▶ Raw data
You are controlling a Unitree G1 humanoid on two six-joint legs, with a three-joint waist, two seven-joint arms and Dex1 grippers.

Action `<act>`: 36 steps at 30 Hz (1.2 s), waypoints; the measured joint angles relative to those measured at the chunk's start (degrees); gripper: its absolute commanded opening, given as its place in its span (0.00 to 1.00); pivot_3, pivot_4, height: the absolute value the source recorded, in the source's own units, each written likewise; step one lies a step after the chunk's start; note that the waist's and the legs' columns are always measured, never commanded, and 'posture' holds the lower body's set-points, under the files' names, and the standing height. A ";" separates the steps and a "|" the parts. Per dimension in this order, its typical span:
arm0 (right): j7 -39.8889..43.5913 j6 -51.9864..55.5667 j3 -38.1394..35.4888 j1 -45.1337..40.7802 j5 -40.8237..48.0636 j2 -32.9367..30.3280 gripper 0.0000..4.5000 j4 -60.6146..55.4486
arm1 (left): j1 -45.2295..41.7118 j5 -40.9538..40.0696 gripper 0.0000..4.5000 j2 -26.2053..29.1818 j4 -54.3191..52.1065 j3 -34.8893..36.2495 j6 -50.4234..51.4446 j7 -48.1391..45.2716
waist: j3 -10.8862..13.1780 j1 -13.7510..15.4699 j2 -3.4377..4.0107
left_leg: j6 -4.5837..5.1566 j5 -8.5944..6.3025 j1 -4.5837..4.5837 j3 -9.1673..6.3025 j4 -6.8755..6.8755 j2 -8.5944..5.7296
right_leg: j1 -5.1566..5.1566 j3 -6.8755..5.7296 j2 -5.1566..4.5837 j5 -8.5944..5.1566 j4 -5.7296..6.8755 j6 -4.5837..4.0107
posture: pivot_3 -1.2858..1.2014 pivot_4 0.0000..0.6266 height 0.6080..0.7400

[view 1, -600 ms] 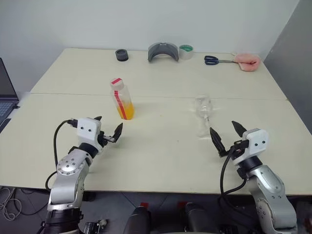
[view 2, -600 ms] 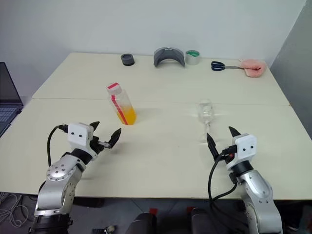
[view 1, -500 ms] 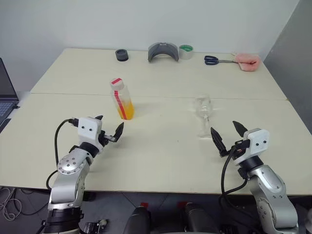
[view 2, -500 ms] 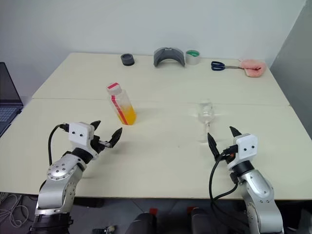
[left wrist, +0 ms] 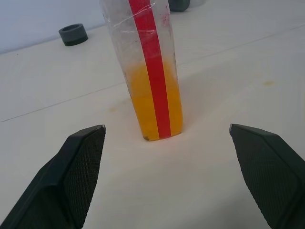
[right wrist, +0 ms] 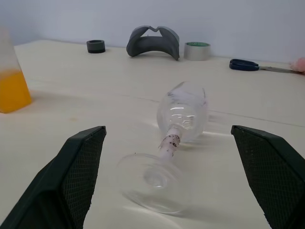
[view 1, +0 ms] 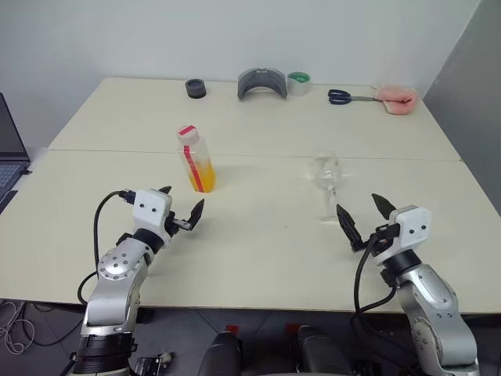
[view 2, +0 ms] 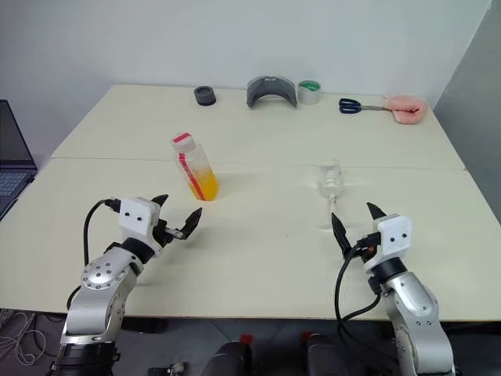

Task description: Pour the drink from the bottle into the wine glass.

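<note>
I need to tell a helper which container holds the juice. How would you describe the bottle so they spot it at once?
On the cream table, look left of centre, just ahead of the open left gripper. The bottle stands upright there, apart from the wine glass to its right. It alone has orange drink in its lower part, a red stripe and a red cap.
</note>
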 measured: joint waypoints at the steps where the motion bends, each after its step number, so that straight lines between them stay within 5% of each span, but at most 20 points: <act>1: -0.03 0.00 0.04 0.07 0.00 0.03 1.00 0.00 | 0.00 -0.01 0.99 0.00 0.00 0.00 0.00 0.01 | 0.00 0.00 0.00 | 0.00 0.00 0.00 0.00 0.00 0.00 | 0.00 0.00 0.00 0.00 0.00 0.00 | 0.52 0.24 1.00; 16: 0.37 0.01 0.58 -0.49 0.21 -0.15 1.00 0.00 | -1.69 0.39 0.99 -0.18 2.37 0.12 -0.82 -0.44 | 0.00 -0.01 0.00 | 0.00 0.00 0.00 0.00 0.00 -0.01 | 0.00 0.00 0.00 0.00 0.00 0.00 | 0.52 0.24 1.00; 36: 16.29 16.12 4.68 -10.58 18.12 -15.03 1.00 -7.63 | -10.65 -1.38 0.99 -3.68 8.04 0.08 4.57 3.40 | -0.01 0.03 -0.03 | 0.01 0.00 -0.03 -0.09 0.07 -0.05 | 0.07 -0.11 -0.01 0.00 -0.01 0.00 | 0.52 0.24 1.00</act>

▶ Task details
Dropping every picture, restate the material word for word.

▶ Response area
You are controlling a Unitree G1 humanoid on two six-joint legs, with a three-joint waist, two seven-joint arms and Dex1 grippers.

Action `<act>`: 36 steps at 30 Hz (1.2 s), waypoints; the measured joint angles relative to those measured at the chunk's start (degrees); gripper: its absolute commanded opening, given as its place in its span (0.00 to 1.00); pivot_3, pivot_4, height: the absolute value the source recorded, in the source's own units, each written likewise; step one lies a step after the chunk's start; note that the waist's and the legs' columns are always measured, never commanded, and 'posture' holds the lower body's set-points, under the files' names, and the standing height. A ";" separates the steps and a "|" the parts. Per dimension in this order, its typical span:
arm0 (right): j7 -39.8889..43.5913 j6 -51.9864..55.5667 j3 -38.1394..35.4888 j1 -45.1337..40.7802 j5 -40.8237..48.0636 j2 -32.9367..30.3280 gripper 0.0000..4.5000 j4 -60.6146..55.4486
arm1 (left): j1 -45.2295..41.7118 j5 -40.9538..40.0696 gripper 0.0000..4.5000 j2 -26.2053..29.1818 j4 -54.3191..52.1065 j3 -34.8893..36.2495 j6 -50.4234..51.4446 j7 -48.1391..45.2716
waist: j3 -10.8862..13.1780 j1 -13.7510..15.4699 j2 -3.4377..4.0107
left_leg: j6 -4.5837..5.1566 j5 -8.5944..6.3025 j1 -4.5837..4.5837 j3 -9.1673..6.3025 j4 -6.8755..6.8755 j2 -8.5944..5.7296
right_leg: j1 -5.1566..5.1566 j3 -6.8755..5.7296 j2 -5.1566..4.5837 j5 -8.5944..5.1566 j4 -5.7296..6.8755 j6 -4.5837..4.0107
posture: pivot_3 -1.2858..1.2014 pivot_4 0.0000..0.6266 height 0.6080..0.7400

[view 1, -600 ms] 
[view 2, -600 ms] 
[view 1, -500 ms] 
[view 2, -500 ms] 
[left wrist, +0 ms] 
[right wrist, +0 ms] 
[view 1, +0 ms] 
[view 2, +0 ms] 

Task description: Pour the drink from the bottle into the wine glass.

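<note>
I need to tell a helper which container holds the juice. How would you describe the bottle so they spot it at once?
On the cream table, look left of centre, just ahead of the open left gripper. The bottle stands upright there, apart from the wine glass to its right. It alone has orange drink in its lower part, a red stripe and a red cap.
</note>
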 measured: joint waypoints at the steps where the motion bends, each after its step number, so that straight lines between them stay within 5% of each span, but at most 20 points: <act>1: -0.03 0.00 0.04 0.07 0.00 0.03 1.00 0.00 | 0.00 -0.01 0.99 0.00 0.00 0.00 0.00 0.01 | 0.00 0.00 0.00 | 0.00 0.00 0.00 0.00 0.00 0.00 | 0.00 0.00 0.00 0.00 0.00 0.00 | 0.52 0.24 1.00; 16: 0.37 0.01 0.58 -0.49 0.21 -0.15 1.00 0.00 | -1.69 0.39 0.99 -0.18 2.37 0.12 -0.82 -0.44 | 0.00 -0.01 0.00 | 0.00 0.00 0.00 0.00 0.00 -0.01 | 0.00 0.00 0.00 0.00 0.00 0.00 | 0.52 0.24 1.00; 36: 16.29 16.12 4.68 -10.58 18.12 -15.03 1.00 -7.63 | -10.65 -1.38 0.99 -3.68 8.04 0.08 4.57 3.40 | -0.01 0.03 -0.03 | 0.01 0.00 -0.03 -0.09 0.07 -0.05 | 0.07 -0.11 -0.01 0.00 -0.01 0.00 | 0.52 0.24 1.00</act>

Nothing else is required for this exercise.